The common name Rainier pleated gentian hints at a western North American distribution, and that is indeed the case, with a range from British Columbia to California and east to western Wyoming (as an aside, I know some of you get impatient with photographs from western North America, but it's what I have on hand--there'll be at least one photograph from elsewhere in the world later in the series). Other common names, as you might surmise, rightly suggest it is a species of subalpine and alpine environments along streams, wet meadows and bogs.

The epithet calycosa means "full calyx", and I'm afraid I don't know why that is noteworthy in comparison to other gentians.

Cultivation of Gentiana calycosa is possible, but according to the Encyclopedia of Northwest Native Plants for Gardens and Landscapes, it is "a perennial for the determined, patient gardener". This is due to its preference for moist, yet well-drained soils--in other words, trying to replicate a mountain environment with a cool stream or seep.


I love these delicate gentle flowers. Somewhere in my life I have seen them painted on tea cups and saucers, on English bone china. My aunts and mother used to exchange them for birthday and Christmas gifts.

To me, in my child's mind they reminded me of a delicate glass one would sip some super wonderful elixir, Dreaming... HAHAHAHAHA

They look like a cross between Blue-eyed Mary and Harvest Lilies, both which grow profusely here in the Spring. Lovely photo!
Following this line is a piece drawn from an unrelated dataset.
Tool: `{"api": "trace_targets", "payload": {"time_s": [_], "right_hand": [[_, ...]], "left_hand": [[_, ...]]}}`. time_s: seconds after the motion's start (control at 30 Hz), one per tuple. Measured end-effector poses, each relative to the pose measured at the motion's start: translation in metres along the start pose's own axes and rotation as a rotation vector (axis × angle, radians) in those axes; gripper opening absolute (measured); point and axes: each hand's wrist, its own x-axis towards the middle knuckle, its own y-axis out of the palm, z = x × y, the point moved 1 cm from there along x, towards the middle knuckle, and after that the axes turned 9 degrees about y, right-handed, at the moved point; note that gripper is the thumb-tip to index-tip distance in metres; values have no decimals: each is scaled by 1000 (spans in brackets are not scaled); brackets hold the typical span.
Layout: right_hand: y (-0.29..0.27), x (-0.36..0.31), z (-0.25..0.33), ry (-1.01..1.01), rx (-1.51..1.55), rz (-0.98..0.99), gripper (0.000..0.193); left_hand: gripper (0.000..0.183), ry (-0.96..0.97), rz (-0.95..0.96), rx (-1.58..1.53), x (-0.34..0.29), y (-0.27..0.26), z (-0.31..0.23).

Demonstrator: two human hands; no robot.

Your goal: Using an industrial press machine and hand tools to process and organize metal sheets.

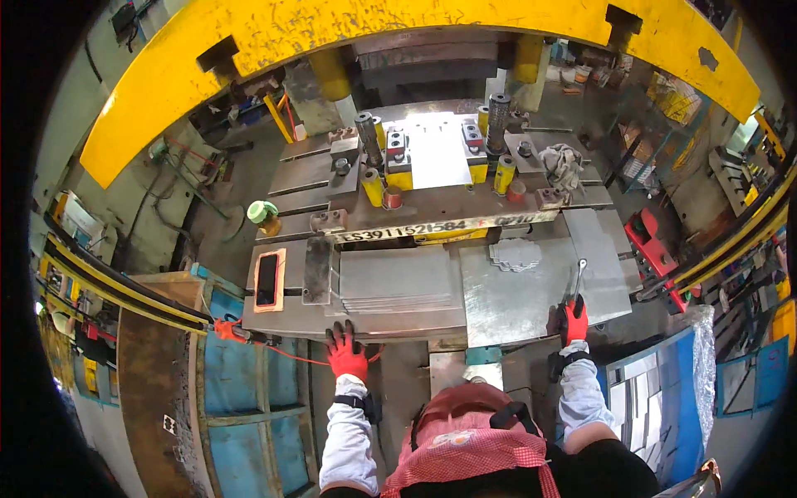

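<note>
My left hand (345, 350), in a red glove with dark fingertips, rests at the front edge of the press bed with its fingers spread. Just beyond it lies a stack of flat grey metal sheets (397, 279). My right hand (574, 322), gloved the same way, is closed around a slim metal tool (580, 278) with a rounded end, which points away from me; its exact kind is unclear. Beneath the tool is a wide shiny metal plate (510, 305). A small pile of shaped metal blanks (515, 255) sits farther back on that plate.
Ahead stands a die set (440, 220) with upright posts and a bright sheet (440, 153) on it. A yellow press beam (415, 15) arches above. A phone (266, 279), a green-capped bottle (264, 217) and a grey rag (563, 168) lie around. A bin of metal pieces (652, 398) stands right.
</note>
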Motion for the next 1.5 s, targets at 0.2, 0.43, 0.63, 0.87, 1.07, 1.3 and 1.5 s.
{"api": "trace_targets", "payload": {"time_s": [0.2,0.43,0.63,0.87,1.07,1.3,1.5], "right_hand": [[-1,9,-11,-97,-10,-74,34],[8,-3,2,-69,86,-39,34],[9,-28,35,-42,-35,-72,49],[5,-3,1,-45,24,-48,45],[-4,5,-8,-70,76,-67,55],[11,-8,3,-18,210,-44,48],[0,5,-13,-155,38,-91,52]], "left_hand": [[61,26,166,68,15,8,7],[63,31,207,80,19,17,18],[59,11,192,30,19,16,21],[57,16,187,77,16,14,20],[58,36,187,63,22,17,18],[62,23,197,92,19,26,26],[60,-16,276,97,24,17,17]]}}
Daniel - like how you've circled around the family to start with non-Gentian-looking genera and come to this little blue beauty today just reeking of Gentian. for the record I love your western north americans as well as your more exotic offerings - never disappointed, thank you and my fellow subscribers for such a delightful site!

Looks like the little gentians we see up around Georgian Bay and the Bruce Peninsula - such little lovlies.
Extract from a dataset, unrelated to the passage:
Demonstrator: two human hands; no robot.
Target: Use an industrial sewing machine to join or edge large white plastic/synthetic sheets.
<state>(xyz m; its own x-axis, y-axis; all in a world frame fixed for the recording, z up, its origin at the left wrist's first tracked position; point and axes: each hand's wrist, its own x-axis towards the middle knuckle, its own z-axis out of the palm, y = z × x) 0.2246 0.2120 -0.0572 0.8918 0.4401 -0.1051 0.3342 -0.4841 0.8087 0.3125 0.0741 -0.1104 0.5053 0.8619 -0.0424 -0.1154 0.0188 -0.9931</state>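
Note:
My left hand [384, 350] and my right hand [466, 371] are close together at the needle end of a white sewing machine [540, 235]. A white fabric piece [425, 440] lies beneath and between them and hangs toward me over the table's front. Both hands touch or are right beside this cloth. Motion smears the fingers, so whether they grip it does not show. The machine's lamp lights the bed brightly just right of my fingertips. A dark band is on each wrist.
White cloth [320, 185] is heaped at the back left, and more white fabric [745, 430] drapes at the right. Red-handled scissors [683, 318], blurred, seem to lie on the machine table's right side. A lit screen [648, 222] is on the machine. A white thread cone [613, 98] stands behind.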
i do not mind your series of north west flowers
not in the least -they are new to me and my
local libarary does not have books so i am searching powells and in looking around the web
i found the canadian natural museum of history
a fine web sight with really nice black and white
drawings one can print out and even color

my aunts painted china and water colors and oils
every where is another part of the world
thank you daniel bon jour every one

disporum cantoniense night heron is interesting

I have admired these charming flowers in many locations in the Northwest. They grace the mountains of Yukon, are found on hikes in the Cathedral Lakes Park and Manning Park, they stand tall and are abundant at Gentian Lake on the North Shore mountains in close proximity to Vancouver and bloom reliably, year after year in my own Vancouver garden.
Many thanks for featuring them with your meticulous photo to bring out their charms.

I have no problem with photies of North Americans, or with the wonderful detail of the accompanying text. You have [I think] a good balance. I am grateful for the opportunity to see all your pretties!+

In Sweden we talk about "gentian blue" which is this clear penetrating blue. So lovely and if you look closely into the calyx you see the wonderful markings in green along the petals.
Keep up the good work!

Will you be showing what I was told was the "closed" gentian?
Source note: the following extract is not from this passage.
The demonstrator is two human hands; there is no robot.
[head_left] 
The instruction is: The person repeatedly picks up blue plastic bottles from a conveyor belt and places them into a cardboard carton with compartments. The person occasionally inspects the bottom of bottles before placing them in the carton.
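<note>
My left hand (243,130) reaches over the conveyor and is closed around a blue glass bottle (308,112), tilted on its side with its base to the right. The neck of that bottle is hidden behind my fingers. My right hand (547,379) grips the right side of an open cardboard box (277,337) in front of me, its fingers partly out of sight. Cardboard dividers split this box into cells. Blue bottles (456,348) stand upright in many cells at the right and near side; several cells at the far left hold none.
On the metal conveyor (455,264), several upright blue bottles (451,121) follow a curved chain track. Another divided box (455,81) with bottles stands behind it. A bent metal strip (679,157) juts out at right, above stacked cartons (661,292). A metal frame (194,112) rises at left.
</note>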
I have seen them in Stokes Forest in Sussex County, New Jersey. I do not have a photo to send.

Hello Mary,

I don't think I have a photo of that one in particular, but someone just emailed me to mention that they've added a "closed gentian" to the Flickr pool -- though it is not the one you'll be familiar with.

I show these photos to my class of 6th graders--they paid little attention at first, but now they ask me every day if there is a new one.